New hyper-fast data ingestion enables smarter decisions
Human beings tend to filter out events they deem unimportant. They can only process so much at any given time.
Computer systems, however, must be able to handle a massive number of events in real time or near-real time to help support a wide range of applications. Financial applications must monitor events to help counter fraud. Retail apps use online shopping events to capitalize on growth opportunities. Manufacturing production lines and energy systems use event data from Internet of Things (IoT) devices for automating faster, smarter responses to changes that demand attention. These are just a few examples where event processing can potentially be applied with great effect.
A different kind of data store
With the the high velocity, volume and variety of data that events can generate, an event data store must be able to deliver:
- Fast data ingest rates (inserts)
- In-memory indexing for fast and efficient lookups
- Near real-time analytics on all ingested data with online analytical processing (OLAP)
- Integrated machine learning capabilities to “learn” from previous events
- High availability and replication to provide continuous value to the business
- Linear scalability by simply adding nodes
- Support for open storage such as Apache Parquet to minimize vendor lock-in
- Support for hybrid cloud configurations to match with appropriate workloads and service-level agreements
Three key characteristics are necessary to deliver an effective process and data store:
An event store architecture.
Car sensors, home appliances, credit card purchases, mobile transactions and aircraft flight systems generate volumes of events, many at high velocity.
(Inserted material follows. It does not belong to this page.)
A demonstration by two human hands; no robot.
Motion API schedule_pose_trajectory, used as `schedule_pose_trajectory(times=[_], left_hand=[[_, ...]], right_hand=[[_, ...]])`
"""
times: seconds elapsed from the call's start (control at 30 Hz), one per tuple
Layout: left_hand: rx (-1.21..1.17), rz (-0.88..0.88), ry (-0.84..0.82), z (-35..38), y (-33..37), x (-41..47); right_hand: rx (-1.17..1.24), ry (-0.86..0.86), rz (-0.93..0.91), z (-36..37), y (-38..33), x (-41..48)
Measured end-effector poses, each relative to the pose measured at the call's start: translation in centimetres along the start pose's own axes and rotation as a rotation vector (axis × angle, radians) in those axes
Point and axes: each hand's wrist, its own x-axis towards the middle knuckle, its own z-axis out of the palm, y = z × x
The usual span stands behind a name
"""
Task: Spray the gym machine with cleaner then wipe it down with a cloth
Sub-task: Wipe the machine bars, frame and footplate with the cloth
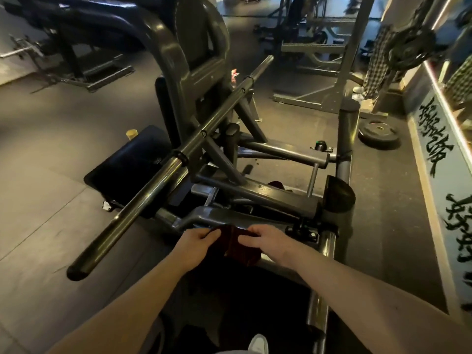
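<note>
A dark grey gym machine (pixel 278 199) with a long steel bar (pixel 158 175) and a black seat pad (pixel 132 164) fills the middle of the head view. A dark red cloth (pixel 238 245) lies on the machine's lower frame tube near me. My left hand (pixel 198 238) pinches the cloth's left edge. My right hand (pixel 269 237) grips its right edge from above. Both hands hold the cloth stretched between them against the frame. No spray bottle is visible in my hands.
A weight plate (pixel 378 134) lies on the floor at the right, beside a mirrored wall with green lettering (pixel 439 154). A small yellow-capped container (pixel 131 134) stands behind the seat pad. Other racks and benches stand further back. Open rubber floor lies to the left.
</note>
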Motion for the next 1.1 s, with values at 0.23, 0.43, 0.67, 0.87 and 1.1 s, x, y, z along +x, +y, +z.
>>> schedule_pose_trajectory(times=[0.23,0.43,0.67,0.87,1.1], left_hand=[[0.058,0.113,0.084,0.3,3.8,6.3],[0.054,0.120,0.065,-2.2,6.7,11.3],[0.130,0.121,-0.196,-5.8,7.8,17.4],[0.200,0.152,-0.166,-7.3,7.7,22.5],[0.088,0.113,-0.093,-7.1,9.1,25.5]], right_hand=[[0.186,0.060,0.016,-3.0,-1.8,3.8],[0.323,0.089,0.064,-3.8,-6.0,8.2],[0.455,0.108,0.103,-3.7,-9.3,14.4],[0.198,0.278,0.062,-3.8,-10.4,17.1],[0.151,0.529,0.099,-6.9,-9.8,17.9]])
This necessitates the efficient ingestion of vast amounts of data, on the order of a million inserts per second1, through numerous messaging systems such as Kafka, Spark, IBM Streams, and other vendors’ streaming solutions. Support for industry standards and open APIs such as Scala and Python are necessary to make use of existing and available skill sets and democratize event streaming and processing.
To access the latest ungroomed data, queries must be able to directly access the optimized event nodes and their associated cached data in the cluster. If minutes-old data is acceptable, then users should be able to access and query that stored hardened data using “vanilla” spark nodes and use compatible analytics tools of their choice.
Ultimately, queries should be able to retrieve the most recent data and combine it with groomed data in cache or in the storage layer.
High availability for all data, event store processes and stores is vital. Technology often fails when users least need it to. Data, as well as all associated log data, must be sharable through replication across nodes for redundancy reasons. Should a node-failure occur, queries must continue to be processed, so the configured number of query replicas must always be reachable as depicted below.
High availability in an IBM Db2 Event Store cluster.
Any event-streaming processing solution should provide sophisticated management and monitoring capabilities to help provide insight into the health of the system.
Event-driven AI with machine learning
Consider the impact of AI, machine learning in particular, on event processing.
Machine learning is best facilitated through the availability of large quantities of data. A high-speed event store can capture, analyze and store more than 250 billion events per day. This can enable applying machine learning to the most recent data along with the historical data.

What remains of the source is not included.